Oggi vittima, domani carnefice.
«Forse le questioni temporanee possono essere decise dall’uomo, ma il futuro è nelle mani delle donne. D’accordo con questo punto di vista, se la donna riceve il diritto di voto, il motivo non sarà la parità, o di promuovere certe legislazioni particolari, ma le verrà concesso nella convinzione che la società nel suo insieme trarrà vantaggio della partecipazione attiva delle donne al governo». Il mondo migliora se intervengono le donne, un’idea diventata ormai un dogma inoppugnabile: le aziende sono gestite meglio se nei CdA ci sono donne, i governi sono più efficienti e umani se a capo ci sono donne, ecc. L’idea che il voto femminile avrebbe migliorato il mondo è stato uno degli argomenti più ricorrenti adoperato dalle suffragette nella loro lotta per il diritto di voto, argomento velocemente smentito dagli eventi storici successivi dopo il voto femminile. Per tanti versi il mondo diventò molto peggiore, dal proibizionismo degli Stati Uniti, alla Grande Depressione del 1929, alla conquista del potere da Lenin nella Russia democratica (1917 voto femminile) e da Hitler nella Repubblica di Weimar, periodo che si concluse con lo scoppio della Seconda Guerra Mondiale (negli Stati Uniti, nel Regno Unito, in Polonia, in Russia e in Germania le donne votavano o avevano avuto la possibilità di votare).

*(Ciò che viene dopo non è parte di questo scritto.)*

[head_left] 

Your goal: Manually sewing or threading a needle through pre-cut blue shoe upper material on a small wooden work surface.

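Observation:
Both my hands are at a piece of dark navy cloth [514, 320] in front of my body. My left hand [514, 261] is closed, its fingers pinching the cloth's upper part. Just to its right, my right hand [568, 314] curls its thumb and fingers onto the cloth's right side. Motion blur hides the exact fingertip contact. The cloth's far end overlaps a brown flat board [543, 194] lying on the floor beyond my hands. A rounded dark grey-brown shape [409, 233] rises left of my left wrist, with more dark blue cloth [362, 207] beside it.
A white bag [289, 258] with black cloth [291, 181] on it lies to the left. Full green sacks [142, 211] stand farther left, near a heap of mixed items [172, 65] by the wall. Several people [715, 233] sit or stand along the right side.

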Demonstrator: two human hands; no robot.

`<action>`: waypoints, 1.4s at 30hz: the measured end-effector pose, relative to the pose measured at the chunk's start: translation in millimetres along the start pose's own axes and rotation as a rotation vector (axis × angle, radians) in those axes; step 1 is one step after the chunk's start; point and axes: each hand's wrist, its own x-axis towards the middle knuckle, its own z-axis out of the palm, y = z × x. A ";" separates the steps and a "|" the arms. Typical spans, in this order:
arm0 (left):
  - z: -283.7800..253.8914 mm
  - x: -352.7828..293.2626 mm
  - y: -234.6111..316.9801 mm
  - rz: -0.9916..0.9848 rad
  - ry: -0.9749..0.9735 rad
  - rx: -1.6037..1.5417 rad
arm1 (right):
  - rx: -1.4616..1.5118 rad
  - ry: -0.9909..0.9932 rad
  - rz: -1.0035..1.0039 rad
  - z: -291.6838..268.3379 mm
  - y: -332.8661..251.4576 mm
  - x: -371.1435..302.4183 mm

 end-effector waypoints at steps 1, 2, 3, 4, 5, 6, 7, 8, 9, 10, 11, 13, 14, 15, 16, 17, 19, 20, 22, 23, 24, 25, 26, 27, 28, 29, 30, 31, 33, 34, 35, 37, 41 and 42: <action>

«Quando la donna prenderà parte attiva alla vita politica, farà sentire l’influenza introducendo riforme su un piano molto più profondo e a livello psicologico. I sistemi inefficaci non troveranno favore ai suoi occhi; lei si domanderà se le misure sono giuste, vere e approfondite. Ciò che è falso, dannoso e ambiguo non troverà posto nei suoi codici legislativi; poiché la donna ha dovuto bere fino in fondo il calice amaro della forzata inferiorità, della discriminazione, dell’oppressione e dell’umiliazione; essendo stata vittima di discriminazione legale e pregiudizi, lei sa molto bene dove si insinua il veleno dell’ingiustizia, dell’arroganza e dell’interesse personale e dove sono fissati i limiti del meschino convenzionalismo, del bigottismo e del pregiudizio che contrastano le fresche sorgenti della verità e della giustizia». In altre parole, in quanto vittima secolare del Patriarcato, la donna ha sperimentato sulla propria pelle l’ingiustizia e l’oppressione, lei sa riconoscere questi flagelli e per questo non le ripeterà. Ammesso e non concesso che soltanto la donna abbia conosciuto l’ingiustizia e l’oppressione, dove è scritto che chi è oppresso oggi non possa diventare oppressore domani? Uno dei ragionamenti logici più sbagliati, che fa di continuo il femminismo, è quello di associare alla condizione di vittima la condizione di innocente, di puro. La dottrina femminista, che attribuisce alla donna la sempiterna condizione di vittima, tende a concedere alla donna, sulla base di questa condizione, una superiorità morale che non ha alcun senso da un punto di vista logico. Una vittima non è necessariamente una persona priva di malizia, che agisce sempre con rettitudine, con lealtà, con giustizia, astenendosi di commettere il male. Una vittima è semplicemente una vittima in uno specifico contesto: oggi è la vittima ma domani potrebbe diventare il carnefice.
Buon futuro…
«Accompagnata dal sublime oblio dei torti passati, dalla magnanimità di una carità divina e dalla speranza di una fede duratura, la donna deve camminare con l’uomo, non malgrado lui, ma come co-partner nella futura evoluzione dell’umanità». Dunque, l’evoluzione dell’umanità dipende dalla cooperazione tra l’uomo e la donna, malgrado l’uomo, perché la donna, grazie alla «sua carità amorevole e avvolgente», incline al perdono, non si vorrà vendicare, come potrebbe legittimamente, per tutti i torti subiti. In altre parole, gli uomini sottostiamo al giudizio delle donne, e dovremmo essere infinitamente grati per la loro clemenza, malgrado i nostri violenti e persistenti crimini a loro danno. Nonostante le buone intenzioni di Swiney, che augura la cooperazione tra i due sessi, e l’auspicio di un futuro migliore, cioè femmina, grazie alla più efficiente, caritatevole e amorevole natura femminile, vorrei concludere con una sentenza lapidaria dell’autrice, e molto sinistra per tutti gli uomini: «La donna è una necessità per l’uomo; ma l’uomo non è necessario per la donna». Un’altra forma di dire, esplicitamente, che gli uomini sono inutili. Ovvero, finché il mondo è rimasto pericoloso e il nutrimento scarso, l’uomo era utile, e per la donna aveva un valore. Ora, il progresso e la tecnica hanno reso agli occhi della donna l’uomo inutile? Il valore della vita di un uomo per la donna dipende dalla sua utilità? L’amore della donna – descritta spesso come un essere amorevole, di un amore incondizionato – per l’uomo, è concesso a seconda della sua utilità? Lungo la Storia, le donne ci hanno amato perché eravamo a loro utili, e adesso che ai loro occhi non siamo più necessari, ci scaricano? Su questo inquietante argomento sono già stati scritti una serie di interventi “La caduta dell’uomo” (1, 2, 3, 4, 5, 6, 7, 8, 9). A woman needs a man like a fish needs a bicycle (“una donna ha bisogno di un uomo tanto quanto un pesce ha bisogno di una bicicletta”), noto slogan femminista della seconda ondata. Ovvero, «la donna è una necessità per l’uomo; ma l’uomo non è necessario per la donna», prima ondata del femminismo. Qualche differenza? Buon futuro a tutti.